● **Work order**: Please quote exactly the lines below from the line containing "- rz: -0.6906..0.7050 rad" to the line containing "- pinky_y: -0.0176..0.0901", both lines included, and nothing else.
START Extracted records
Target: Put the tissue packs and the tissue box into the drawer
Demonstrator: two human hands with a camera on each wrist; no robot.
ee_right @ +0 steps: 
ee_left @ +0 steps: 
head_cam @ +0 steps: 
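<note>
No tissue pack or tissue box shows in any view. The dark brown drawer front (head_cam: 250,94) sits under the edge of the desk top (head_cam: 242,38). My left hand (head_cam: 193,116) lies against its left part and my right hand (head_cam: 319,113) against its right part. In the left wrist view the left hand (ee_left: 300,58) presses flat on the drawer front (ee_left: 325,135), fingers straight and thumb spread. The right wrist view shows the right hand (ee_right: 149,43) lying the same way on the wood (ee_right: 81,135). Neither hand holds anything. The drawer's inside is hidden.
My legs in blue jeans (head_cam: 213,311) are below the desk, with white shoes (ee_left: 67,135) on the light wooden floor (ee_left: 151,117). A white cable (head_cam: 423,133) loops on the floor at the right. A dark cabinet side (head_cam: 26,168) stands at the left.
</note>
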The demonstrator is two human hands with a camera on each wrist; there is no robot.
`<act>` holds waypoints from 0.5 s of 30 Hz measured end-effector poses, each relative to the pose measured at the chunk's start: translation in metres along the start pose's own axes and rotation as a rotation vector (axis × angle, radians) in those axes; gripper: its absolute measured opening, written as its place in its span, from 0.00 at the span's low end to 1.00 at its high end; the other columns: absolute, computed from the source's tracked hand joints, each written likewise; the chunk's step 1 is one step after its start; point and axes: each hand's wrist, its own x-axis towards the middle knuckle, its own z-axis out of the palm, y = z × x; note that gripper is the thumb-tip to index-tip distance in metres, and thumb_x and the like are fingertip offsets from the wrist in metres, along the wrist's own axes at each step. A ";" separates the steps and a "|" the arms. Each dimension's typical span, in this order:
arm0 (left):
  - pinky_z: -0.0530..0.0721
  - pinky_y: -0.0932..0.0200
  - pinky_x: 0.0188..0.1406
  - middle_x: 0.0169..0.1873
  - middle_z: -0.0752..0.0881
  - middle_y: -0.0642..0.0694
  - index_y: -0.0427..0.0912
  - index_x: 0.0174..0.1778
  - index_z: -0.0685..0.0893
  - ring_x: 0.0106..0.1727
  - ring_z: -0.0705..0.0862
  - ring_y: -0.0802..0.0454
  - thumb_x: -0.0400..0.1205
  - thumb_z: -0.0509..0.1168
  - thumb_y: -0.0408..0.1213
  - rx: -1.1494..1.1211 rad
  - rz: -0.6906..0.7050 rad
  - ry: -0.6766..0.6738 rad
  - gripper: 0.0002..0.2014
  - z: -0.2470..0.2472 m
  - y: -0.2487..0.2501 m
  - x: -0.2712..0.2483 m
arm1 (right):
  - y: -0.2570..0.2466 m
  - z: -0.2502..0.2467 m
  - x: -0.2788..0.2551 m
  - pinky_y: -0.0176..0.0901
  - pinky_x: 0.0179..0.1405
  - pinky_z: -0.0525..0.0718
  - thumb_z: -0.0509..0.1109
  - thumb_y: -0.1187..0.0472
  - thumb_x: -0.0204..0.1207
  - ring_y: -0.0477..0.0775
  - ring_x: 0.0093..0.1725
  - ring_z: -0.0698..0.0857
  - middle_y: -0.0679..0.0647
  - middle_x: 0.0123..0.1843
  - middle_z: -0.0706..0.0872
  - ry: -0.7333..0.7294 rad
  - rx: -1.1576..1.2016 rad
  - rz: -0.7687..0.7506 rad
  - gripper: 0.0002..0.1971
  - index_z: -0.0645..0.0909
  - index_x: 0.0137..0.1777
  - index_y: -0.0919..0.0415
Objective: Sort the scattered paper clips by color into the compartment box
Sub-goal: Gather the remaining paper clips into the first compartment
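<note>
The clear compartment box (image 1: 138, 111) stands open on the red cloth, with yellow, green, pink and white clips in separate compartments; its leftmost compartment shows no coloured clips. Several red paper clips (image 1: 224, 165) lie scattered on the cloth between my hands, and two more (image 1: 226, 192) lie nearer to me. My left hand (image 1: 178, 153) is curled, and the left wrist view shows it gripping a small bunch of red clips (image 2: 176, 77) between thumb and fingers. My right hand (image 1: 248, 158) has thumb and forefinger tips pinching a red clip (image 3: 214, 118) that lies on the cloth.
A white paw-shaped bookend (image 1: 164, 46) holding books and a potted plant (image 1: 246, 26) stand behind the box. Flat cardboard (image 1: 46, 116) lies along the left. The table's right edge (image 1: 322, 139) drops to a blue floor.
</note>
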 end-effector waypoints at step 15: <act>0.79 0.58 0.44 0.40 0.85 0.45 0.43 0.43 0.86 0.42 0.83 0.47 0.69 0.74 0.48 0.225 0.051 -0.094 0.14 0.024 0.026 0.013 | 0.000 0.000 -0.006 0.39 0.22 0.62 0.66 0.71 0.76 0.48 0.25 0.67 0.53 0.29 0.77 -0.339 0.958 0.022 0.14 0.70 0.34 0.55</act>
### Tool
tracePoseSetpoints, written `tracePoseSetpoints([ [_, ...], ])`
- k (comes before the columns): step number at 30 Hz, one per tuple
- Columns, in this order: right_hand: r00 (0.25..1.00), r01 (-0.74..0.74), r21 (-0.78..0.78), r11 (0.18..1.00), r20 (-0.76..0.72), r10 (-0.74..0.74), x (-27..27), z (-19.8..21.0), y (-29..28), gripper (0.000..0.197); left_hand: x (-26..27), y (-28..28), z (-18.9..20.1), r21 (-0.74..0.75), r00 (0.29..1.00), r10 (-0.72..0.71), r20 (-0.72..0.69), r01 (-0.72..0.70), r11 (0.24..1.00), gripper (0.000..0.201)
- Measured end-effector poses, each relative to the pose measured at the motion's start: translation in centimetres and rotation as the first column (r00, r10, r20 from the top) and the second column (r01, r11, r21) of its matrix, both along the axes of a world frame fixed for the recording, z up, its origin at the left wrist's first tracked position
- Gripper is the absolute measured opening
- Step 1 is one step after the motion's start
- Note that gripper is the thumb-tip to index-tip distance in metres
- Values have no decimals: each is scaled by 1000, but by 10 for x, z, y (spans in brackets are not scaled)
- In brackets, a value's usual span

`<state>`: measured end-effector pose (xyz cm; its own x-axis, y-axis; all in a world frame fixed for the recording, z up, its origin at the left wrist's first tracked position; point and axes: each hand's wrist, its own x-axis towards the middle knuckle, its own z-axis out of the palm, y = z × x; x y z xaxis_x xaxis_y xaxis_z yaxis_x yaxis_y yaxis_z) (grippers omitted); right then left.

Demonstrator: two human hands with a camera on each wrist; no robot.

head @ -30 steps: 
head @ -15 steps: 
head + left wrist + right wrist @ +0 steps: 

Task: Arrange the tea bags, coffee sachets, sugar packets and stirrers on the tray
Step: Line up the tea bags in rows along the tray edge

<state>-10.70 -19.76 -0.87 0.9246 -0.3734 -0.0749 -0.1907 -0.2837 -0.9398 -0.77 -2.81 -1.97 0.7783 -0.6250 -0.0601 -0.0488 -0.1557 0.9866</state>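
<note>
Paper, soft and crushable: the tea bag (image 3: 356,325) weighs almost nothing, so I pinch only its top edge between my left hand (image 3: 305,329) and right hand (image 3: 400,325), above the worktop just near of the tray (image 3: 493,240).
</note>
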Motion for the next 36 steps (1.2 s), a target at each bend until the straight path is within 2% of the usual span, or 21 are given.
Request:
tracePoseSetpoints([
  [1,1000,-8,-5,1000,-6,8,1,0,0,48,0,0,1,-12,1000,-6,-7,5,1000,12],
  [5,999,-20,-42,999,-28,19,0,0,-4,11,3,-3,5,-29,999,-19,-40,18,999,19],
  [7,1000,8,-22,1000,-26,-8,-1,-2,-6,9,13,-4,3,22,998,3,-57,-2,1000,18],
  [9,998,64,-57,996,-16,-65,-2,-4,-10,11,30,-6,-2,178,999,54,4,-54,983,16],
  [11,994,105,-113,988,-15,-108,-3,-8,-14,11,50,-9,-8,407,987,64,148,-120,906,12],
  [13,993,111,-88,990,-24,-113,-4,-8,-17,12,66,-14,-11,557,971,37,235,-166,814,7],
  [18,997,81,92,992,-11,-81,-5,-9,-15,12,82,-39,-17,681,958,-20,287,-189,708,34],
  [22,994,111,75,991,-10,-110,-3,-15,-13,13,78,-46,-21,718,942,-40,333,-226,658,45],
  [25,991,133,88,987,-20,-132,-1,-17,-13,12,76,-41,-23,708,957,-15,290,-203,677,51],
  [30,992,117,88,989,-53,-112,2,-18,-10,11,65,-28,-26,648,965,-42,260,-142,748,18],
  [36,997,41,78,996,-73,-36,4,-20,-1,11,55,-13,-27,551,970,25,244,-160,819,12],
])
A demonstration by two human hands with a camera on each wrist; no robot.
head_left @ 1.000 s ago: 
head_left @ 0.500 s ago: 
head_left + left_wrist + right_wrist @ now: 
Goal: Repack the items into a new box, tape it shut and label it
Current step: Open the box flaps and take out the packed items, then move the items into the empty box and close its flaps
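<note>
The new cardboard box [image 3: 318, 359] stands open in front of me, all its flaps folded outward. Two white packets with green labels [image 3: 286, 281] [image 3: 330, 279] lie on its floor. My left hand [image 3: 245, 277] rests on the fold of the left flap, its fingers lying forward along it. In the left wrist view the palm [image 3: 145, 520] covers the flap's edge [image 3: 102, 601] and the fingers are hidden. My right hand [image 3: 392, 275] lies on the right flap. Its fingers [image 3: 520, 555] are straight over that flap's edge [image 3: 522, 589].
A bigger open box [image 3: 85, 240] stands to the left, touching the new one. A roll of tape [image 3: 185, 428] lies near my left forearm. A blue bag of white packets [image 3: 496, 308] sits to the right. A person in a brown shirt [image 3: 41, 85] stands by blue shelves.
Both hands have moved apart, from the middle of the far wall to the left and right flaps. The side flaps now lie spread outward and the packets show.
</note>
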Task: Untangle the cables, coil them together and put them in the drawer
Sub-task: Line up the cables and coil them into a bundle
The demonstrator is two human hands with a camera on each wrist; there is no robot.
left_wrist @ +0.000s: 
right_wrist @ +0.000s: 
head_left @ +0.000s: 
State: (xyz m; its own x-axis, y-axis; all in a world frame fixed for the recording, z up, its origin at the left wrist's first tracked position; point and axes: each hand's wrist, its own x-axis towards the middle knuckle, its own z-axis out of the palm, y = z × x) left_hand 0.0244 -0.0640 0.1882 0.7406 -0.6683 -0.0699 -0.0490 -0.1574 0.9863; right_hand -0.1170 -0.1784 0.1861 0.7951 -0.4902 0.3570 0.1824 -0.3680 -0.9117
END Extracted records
● **Expected answer**:
  - rz: -0.6906..0.7050 rad
  - ry: -0.6766..0.6738 rad
  - gripper: 0.0002..0.2014
  - z: -0.2470..0.2472 m
  - y: -0.2487..0.2501 m
  - x: -0.2712..0.2483 m
arm1 (right):
  - y: -0.2570..0.2466 m
  - z: -0.2502..0.2467 m
  - x: -0.2788..0.2551 m
  - pinky_y: -0.0176..0.0901

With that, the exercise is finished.